Exercise requirements » Output the data in full. Keep every word exact and exclude the pictures.

Supplied information »
★ ★ ★ ★ ★

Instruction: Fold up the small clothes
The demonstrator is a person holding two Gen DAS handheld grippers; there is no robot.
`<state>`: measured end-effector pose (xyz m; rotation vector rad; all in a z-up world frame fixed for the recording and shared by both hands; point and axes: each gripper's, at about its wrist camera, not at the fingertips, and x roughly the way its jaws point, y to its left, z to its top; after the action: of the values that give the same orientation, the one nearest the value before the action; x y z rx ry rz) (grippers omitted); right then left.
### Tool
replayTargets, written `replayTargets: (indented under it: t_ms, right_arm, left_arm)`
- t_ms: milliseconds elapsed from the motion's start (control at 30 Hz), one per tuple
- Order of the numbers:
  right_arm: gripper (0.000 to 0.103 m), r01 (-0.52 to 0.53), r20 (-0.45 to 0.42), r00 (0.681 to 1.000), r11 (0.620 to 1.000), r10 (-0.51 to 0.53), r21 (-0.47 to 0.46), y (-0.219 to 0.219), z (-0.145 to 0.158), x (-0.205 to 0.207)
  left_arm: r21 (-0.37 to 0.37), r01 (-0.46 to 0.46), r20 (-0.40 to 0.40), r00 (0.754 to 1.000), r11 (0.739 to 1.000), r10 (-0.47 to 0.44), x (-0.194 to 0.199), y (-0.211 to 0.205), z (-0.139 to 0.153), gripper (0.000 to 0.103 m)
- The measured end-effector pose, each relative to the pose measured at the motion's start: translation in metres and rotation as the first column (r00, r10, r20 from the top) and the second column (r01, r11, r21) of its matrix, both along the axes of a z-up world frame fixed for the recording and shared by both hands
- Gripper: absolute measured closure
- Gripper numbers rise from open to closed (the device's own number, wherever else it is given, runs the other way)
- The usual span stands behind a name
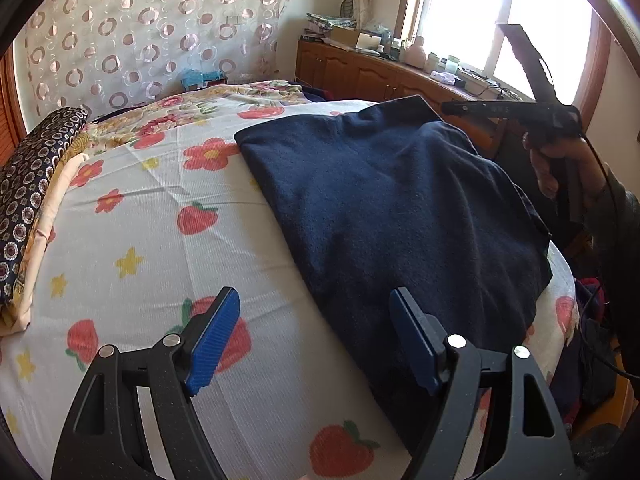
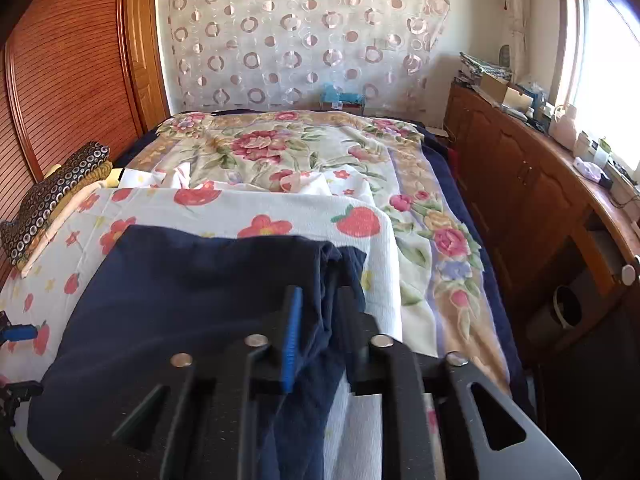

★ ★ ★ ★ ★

Answer box »
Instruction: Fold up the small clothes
The demonstrator is a person holding two Gen DAS handheld grippers; there is no robot.
`<state>`: measured end-effector pose (xyz m; rotation vector rad; all in a z-up world frame fixed for the recording and shared by both hands; point and axes: each gripper's, at about its wrist camera, not at the fingertips, and x roughly the way its jaws point, y to its left, z to its top; after the action: of the values that give the same orientation, the one nearest the value before the action; x y z rx ry rz) (grippers omitted); right then left.
### Tool
replayTargets, written `replayTargets: (indented under it: t_ms, right_arm, left_arm)`
- t_ms: milliseconds elapsed from the motion's start (control at 30 Hz), one per tuple
- Order of the numbers:
  right_arm: gripper (0.000 to 0.103 m), r01 (-0.52 to 0.53), r20 (-0.45 to 0.42), r00 (0.681 to 1.000), r11 (0.620 to 1.000), r10 (-0.51 to 0.53), r21 (-0.47 to 0.46), y (-0.219 to 0.219), z (-0.145 to 0.158), x (-0.205 to 0.207)
  left_arm: r21 (-0.37 to 0.37), r01 (-0.46 to 0.46), r20 (-0.40 to 0.40), r00 (0.754 to 1.000), r11 (0.739 to 1.000), r10 (-0.47 to 0.44), x (-0.194 to 0.199), y (-0.211 to 0.205), z (-0.139 to 0.153), gripper (0.000 to 0.103 m)
- The measured end-effector pose, each relative to the pose measured at the motion's start: translation in metres and rotation as the first column (r00, r10, r20 from the top) and the second column (r01, r11, r21) of its matrix, both along the axes of a z-up world frame fixed for the recording and shared by both hands
- Gripper: absolute measured closure
- Gripper numbers rise from open to closed (the device's own number, wherever else it is given, runs the other way)
- The usual span stands behind a name

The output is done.